Meningkatkan Peluang Accepted
Penulis perlu memahami bahwa reviewer tidak mengharapkan artikel yang sempurna sejak awal. Mereka lebih menghargai penulis yang mampu menerima kritik secara profesional, melakukan revisi secara komprehensif, serta memberikan argumentasi yang logis ketika memiliki pandangan berbeda.
Dokumen Response to Reviewers yang disusun dengan bahasa santun, struktur yang sistematis, dan penjelasan yang jelas akan meningkatkan kepercayaan editor terhadap kualitas proses revisi. Dalam banyak kasus, kualitas komunikasi ilmiah selama tahap revisi menjadi faktor penting yang membedakan artikel yang akhirnya diterima dengan artikel yang kembali ditolak.
Kesimpulan
Menyusun Response to Reviewers bukan sekadar menjawab komentar satu per satu, tetapi merupakan seni berkomunikasi dalam dunia akademik. Respons yang baik harus menunjukkan rasa hormat kepada reviewer, menjelaskan setiap perubahan secara rinci, serta mempertahankan argumen ilmiah dengan bahasa yang diplomatis apabila terjadi perbedaan pendapat. Dengan menerapkan strategi tersebut, peluang artikel memperoleh status Accepted pada jurnal Q1 akan meningkat secara signifikan.
FAQ
1. Apa itu dokumen Response to Reviewers?
Dokumen Response to Reviewers adalah berkas yang berisi jawaban sistematis terhadap seluruh komentar reviewer beserta penjelasan mengenai perubahan yang telah dilakukan pada manuskrip.
2. Apakah semua komentar reviewer harus dijawab?
Ya. Setiap komentar sebaiknya dijawab secara lengkap, meskipun penulis tidak sepakat dengan saran yang diberikan.
3. Bagaimana jika reviewer memberikan komentar yang bertentangan?

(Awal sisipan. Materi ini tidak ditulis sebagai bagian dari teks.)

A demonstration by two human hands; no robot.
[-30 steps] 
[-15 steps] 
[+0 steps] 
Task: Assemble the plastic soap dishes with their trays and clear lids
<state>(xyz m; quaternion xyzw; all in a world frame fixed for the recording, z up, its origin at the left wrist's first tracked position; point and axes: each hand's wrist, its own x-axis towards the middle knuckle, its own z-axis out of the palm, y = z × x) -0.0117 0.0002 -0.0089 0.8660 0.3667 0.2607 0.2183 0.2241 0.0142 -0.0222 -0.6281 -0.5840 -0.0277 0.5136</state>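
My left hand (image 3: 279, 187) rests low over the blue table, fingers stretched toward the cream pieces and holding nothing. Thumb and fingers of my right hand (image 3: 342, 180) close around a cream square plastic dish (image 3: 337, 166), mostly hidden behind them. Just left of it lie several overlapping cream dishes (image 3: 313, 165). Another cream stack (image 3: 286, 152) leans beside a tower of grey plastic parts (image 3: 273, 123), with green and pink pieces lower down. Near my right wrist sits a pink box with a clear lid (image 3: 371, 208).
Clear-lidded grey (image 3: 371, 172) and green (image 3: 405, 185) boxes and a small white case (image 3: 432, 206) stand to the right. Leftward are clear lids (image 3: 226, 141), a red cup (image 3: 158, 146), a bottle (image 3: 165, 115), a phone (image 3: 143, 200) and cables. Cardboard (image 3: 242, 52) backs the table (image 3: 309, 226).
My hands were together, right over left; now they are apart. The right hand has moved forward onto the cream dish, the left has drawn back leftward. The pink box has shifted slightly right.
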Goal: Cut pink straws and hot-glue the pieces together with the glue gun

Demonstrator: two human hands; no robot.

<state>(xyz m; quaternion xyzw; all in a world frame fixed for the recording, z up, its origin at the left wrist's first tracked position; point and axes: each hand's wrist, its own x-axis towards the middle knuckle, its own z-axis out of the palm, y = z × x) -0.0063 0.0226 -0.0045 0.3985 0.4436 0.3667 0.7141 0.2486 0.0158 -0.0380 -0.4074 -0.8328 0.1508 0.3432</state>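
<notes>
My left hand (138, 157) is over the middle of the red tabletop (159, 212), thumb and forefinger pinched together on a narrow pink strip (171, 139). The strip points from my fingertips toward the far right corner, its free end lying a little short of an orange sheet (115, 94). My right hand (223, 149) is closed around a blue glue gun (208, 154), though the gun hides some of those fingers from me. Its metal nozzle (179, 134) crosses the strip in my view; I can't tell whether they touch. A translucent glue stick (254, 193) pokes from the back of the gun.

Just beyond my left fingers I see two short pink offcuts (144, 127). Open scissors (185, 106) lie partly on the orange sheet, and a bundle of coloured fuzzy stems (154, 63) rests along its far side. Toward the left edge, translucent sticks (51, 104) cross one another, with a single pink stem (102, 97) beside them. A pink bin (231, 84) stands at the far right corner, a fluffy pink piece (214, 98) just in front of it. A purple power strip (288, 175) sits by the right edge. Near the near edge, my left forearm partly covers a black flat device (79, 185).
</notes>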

Penulis perlu mencari solusi yang paling rasional berdasarkan bukti ilmiah, kemudian menjelaskan alasan tersebut secara diplomatis kepada reviewer maupun editor.
4. Bolehkah menolak saran reviewer?
Boleh, selama penolakan didasarkan pada argumentasi ilmiah yang kuat, didukung referensi terbaru, dan disampaikan dengan bahasa yang sopan.
5. Apa kesalahan terbesar saat menjawab reviewer?
Kesalahan yang paling sering terjadi adalah memberikan jawaban singkat tanpa penjelasan, tidak menunjukkan lokasi revisi, atau menggunakan bahasa yang defensif sehingga menimbulkan kesan tidak profesional.